**EXERCISE REQUIREMENTS:** Lines with the string "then" must each be copied from the listing.

**AVAILABLE DATA:**
_ _ _ _

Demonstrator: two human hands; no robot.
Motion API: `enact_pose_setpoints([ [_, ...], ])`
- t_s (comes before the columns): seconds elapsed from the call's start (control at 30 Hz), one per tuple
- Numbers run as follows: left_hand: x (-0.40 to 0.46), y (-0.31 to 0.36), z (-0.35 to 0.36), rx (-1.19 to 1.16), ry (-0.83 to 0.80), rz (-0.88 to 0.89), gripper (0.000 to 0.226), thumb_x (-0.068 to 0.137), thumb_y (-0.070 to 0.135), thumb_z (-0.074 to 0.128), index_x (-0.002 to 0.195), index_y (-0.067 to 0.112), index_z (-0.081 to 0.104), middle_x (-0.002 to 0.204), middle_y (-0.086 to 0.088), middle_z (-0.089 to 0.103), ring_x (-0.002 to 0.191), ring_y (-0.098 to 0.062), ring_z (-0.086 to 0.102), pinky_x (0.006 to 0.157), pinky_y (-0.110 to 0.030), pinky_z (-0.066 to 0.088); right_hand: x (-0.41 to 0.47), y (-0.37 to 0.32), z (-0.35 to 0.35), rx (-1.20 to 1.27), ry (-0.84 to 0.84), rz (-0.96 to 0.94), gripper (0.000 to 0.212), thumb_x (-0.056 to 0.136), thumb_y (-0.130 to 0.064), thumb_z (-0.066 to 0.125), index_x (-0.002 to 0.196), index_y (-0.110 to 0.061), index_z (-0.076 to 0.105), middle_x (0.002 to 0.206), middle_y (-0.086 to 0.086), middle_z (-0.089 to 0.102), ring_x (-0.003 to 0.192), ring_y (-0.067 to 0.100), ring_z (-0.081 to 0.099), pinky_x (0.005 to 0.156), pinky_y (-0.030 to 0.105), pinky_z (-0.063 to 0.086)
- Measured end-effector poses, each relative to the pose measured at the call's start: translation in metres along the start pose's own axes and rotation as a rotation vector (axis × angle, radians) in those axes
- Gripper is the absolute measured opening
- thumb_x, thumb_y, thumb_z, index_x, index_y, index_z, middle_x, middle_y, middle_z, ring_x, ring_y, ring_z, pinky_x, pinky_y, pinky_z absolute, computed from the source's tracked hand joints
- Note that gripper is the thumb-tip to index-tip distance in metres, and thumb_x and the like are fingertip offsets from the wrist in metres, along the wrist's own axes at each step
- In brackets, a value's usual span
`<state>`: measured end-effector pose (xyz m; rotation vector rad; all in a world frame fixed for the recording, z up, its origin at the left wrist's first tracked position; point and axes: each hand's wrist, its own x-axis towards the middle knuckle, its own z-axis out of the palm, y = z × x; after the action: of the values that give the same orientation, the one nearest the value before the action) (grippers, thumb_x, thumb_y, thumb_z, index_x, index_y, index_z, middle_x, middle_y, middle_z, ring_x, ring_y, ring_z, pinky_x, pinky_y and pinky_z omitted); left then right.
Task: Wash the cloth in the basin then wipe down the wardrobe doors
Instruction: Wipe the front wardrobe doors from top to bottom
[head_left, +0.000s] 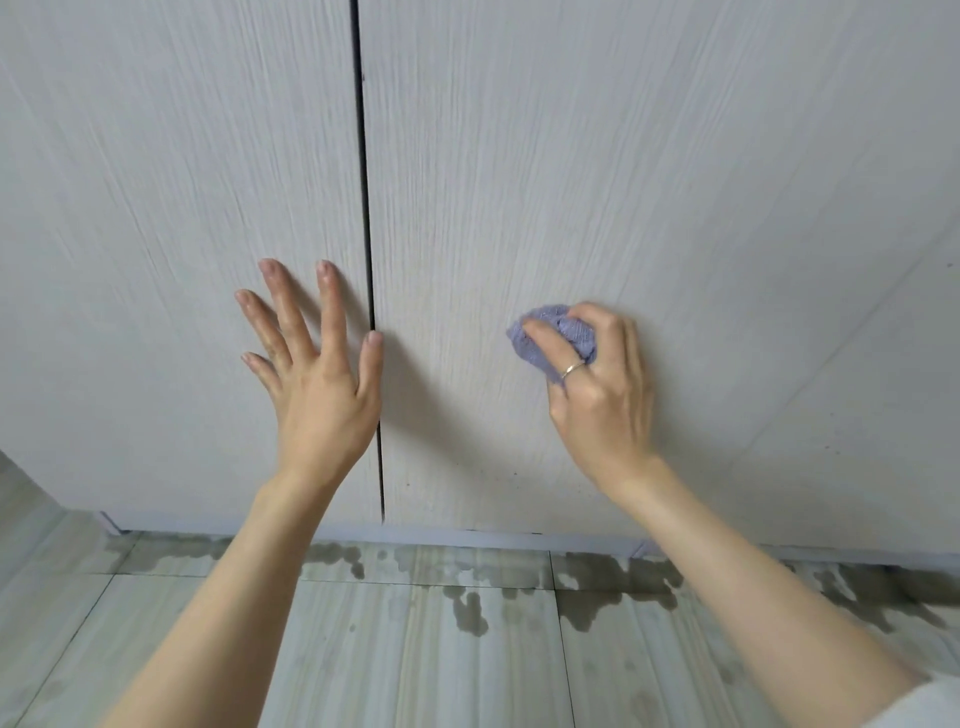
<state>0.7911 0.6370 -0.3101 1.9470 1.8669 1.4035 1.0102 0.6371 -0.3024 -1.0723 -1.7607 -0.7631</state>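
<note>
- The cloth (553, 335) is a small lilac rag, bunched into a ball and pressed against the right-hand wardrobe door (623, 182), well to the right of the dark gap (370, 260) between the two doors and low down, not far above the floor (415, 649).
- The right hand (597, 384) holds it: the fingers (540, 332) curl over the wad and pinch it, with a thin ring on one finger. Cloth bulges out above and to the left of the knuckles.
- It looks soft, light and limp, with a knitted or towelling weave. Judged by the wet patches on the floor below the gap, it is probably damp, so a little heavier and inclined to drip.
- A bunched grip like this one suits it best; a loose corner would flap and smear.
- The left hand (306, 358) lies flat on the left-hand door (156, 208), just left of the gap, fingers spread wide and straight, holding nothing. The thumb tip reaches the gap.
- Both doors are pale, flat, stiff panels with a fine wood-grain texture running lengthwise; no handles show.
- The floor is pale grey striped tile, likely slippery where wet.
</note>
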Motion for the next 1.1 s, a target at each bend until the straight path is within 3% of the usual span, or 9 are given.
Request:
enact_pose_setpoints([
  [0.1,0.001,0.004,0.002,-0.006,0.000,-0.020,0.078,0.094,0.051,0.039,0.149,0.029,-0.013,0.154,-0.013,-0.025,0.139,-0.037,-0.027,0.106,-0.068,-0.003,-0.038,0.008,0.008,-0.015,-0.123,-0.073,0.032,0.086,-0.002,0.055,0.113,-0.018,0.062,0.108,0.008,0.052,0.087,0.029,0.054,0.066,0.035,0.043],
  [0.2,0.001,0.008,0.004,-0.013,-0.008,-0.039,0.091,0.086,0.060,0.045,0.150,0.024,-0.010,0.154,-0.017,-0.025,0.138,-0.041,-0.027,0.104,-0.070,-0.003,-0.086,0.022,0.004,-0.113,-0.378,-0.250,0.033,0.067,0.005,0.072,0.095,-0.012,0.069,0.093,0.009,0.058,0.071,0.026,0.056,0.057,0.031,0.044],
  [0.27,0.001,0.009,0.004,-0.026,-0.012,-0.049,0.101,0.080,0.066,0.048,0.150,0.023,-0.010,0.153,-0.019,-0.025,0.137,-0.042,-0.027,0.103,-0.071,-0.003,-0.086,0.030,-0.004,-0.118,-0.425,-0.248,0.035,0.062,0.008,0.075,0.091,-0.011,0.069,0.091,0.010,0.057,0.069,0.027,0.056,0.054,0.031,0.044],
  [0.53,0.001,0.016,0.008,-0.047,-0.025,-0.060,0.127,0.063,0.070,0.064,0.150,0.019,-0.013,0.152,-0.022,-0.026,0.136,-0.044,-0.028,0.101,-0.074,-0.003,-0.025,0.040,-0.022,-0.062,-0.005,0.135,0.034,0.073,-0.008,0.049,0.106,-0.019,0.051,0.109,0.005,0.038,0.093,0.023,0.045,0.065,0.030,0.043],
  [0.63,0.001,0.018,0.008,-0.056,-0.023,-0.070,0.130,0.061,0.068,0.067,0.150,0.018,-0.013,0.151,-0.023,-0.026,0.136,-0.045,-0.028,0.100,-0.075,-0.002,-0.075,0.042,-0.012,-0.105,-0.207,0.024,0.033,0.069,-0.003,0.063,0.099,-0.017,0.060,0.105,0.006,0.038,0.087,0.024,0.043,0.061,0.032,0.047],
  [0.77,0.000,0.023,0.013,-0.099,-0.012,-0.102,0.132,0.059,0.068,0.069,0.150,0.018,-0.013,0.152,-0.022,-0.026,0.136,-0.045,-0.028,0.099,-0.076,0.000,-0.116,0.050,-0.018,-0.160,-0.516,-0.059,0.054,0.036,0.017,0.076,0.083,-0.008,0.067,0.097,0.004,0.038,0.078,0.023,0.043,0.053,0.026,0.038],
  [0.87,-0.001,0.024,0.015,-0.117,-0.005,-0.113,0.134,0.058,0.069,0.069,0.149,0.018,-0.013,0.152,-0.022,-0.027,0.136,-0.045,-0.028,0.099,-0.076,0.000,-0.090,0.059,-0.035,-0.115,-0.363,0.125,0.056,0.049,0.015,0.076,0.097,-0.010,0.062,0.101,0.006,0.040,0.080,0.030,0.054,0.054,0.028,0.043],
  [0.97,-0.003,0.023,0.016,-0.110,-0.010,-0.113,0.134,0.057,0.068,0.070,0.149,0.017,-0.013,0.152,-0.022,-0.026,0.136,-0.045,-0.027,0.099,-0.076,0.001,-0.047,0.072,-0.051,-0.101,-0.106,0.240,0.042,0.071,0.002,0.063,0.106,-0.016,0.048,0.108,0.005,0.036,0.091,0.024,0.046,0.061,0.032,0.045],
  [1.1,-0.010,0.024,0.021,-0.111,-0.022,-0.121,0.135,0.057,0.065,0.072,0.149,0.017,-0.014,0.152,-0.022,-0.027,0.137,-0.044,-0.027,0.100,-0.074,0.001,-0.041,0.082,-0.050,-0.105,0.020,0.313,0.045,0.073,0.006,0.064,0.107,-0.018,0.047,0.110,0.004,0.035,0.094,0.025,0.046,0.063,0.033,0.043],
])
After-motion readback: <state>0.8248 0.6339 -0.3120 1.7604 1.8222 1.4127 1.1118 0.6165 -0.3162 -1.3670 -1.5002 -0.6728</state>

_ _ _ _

**ANSWER TO THE EXERCISE:**
`<state>`: measured end-effector pose (xyz m; rotation vector rad; all in a world frame fixed for the recording, z up, its origin at the left wrist's first tracked position; point and axes: each hand's wrist, its own x-axis towards the middle knuckle, its own z-axis out of the palm, y = z × x; after the action: of the values that give the same orientation, the one nearest the value before the action) (grippers, thumb_x, thumb_y, thumb_z, index_x, index_y, index_z, middle_x, middle_y, middle_z, ring_x, ring_y, ring_z, pinky_x, pinky_y and pinky_z omitted); left then right.
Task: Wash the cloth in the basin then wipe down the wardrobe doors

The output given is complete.